Blaise Mamoum

Personal information
- Date of birth: 25 December 1979 (age 45)
- Place of birth: Bamenda, Cameroon
- Height: 1.70 m (5 ft 7 in)
- Position: Forward

Senior career*
- Years: Team / Apps / (Gls)
- 1997–2000: Saint-Étienne / 2 / (0)
- 1999–2000: → Red Star (loan)
- 2000–2001: Scunthorpe United / 1 / (0)
- 2000–2003: Werder Bremen II / 52 / (28)
- 2002–2003: Werder Bremen / 0 / (0)
- 2002–2003: Waldhof Mannheim / 13 / (1)
- 2003–2005: Hamburger SV II / 40 / (4)
- 2006–2008: Andrézieux-Bouthéon FC
- FCO Firminy Insersport

= Blaise Mamoum =

Cameroonian footballer (born 1979)

Blaise Mamoum (born 25 December 1979) is a Cameroonian former professional footballer who played as a forward.

==Career==
Mamoum was born in Bamenda, Cameroon.
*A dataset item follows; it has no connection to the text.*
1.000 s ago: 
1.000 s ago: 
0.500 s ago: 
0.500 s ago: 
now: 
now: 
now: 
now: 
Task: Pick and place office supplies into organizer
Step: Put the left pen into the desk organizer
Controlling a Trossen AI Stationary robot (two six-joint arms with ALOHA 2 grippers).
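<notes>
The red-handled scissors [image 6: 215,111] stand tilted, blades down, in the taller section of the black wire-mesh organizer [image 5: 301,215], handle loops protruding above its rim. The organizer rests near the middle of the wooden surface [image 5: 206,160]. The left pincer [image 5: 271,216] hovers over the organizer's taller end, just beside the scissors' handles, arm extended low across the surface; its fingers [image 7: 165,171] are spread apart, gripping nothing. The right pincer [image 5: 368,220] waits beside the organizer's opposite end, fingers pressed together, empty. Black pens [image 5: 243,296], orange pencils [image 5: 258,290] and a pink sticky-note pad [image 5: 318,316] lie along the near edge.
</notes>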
After making one appearance for French Division 2 side Saint-Étienne, Mamoum signed for English outfit Scunthorpe United but soon left due to not liking it there.

For the 2000–01 season, he signed for Werder Bremen in the Bundesliga where he played for the club's reserves, before joining Waldhof Mannheim in the second division, where he made 13 league appearances.

In 2003, Mamoum signed for Bundesliga team Hamburger SV, but again did not make a league appearance and eventually returned to France because of injury, where he played in the lower leagues with Andrézieux-Bouthéon as well as FCO Firminy Insersport.